▶ [TASK DIRECTIONS]: If a line in the listing below contains "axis", return that line.

##### SOURCE MATERIAL #####

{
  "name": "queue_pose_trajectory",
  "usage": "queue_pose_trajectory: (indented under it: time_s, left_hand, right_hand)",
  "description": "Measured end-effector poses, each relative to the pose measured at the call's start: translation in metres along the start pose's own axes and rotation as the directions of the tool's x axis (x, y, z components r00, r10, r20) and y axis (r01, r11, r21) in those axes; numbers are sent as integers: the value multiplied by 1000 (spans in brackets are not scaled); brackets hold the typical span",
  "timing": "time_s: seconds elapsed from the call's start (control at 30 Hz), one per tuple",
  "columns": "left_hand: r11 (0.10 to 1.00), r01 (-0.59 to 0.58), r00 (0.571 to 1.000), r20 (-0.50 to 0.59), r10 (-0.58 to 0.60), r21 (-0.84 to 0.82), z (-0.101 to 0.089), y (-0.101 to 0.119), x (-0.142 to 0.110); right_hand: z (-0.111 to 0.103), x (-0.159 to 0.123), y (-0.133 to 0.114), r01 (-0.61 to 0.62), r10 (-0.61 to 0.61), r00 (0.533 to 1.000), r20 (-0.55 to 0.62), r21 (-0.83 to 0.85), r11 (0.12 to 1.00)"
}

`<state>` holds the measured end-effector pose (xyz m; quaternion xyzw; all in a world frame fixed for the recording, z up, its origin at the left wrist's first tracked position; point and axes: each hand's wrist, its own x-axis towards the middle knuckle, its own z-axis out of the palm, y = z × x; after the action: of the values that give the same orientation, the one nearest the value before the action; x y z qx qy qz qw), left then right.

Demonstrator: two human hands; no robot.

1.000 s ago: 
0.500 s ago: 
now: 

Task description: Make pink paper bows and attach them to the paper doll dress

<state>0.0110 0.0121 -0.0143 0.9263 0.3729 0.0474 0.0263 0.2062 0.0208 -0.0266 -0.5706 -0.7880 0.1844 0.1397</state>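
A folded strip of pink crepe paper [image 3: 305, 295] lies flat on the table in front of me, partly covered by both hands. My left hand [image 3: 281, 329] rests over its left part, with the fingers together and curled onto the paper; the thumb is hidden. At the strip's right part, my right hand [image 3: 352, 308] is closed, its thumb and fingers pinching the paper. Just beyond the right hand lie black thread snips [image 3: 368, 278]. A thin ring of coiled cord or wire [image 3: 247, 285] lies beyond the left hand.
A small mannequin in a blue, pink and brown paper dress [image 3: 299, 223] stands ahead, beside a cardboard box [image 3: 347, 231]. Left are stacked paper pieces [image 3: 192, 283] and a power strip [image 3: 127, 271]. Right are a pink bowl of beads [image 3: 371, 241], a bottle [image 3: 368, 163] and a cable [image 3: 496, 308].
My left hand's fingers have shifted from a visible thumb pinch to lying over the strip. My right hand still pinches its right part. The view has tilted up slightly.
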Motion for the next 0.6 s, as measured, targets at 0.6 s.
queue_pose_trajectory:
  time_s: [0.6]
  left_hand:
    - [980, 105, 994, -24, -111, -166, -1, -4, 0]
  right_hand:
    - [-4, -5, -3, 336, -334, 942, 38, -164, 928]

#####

▶ [YOUR SOLUTION]:
  "description": "Measured end-effector poses, each relative to the pose measured at the call's start: translation in metres along the start pose's own axes and rotation as the directions of the tool's x axis (x, y, z components r00, r10, r20) and y axis (r01, r11, r21) in those axes; numbers are sent as integers: the value multiplied by 1000 (spans in brackets are not scaled); brackets hold the typical span",
`<state>` holds the measured end-effector pose (xyz m; quaternion xyzw; all in a world frame fixed for the recording, z up, its origin at the left wrist's first tracked position; point and axes: each hand's wrist, its own x-axis towards the middle knuckle, its own z-axis out of the palm, y = z × x; after the action: of the values that give the same orientation, the one nearest the value before the action; x y z qx qy qz qw), left then right.

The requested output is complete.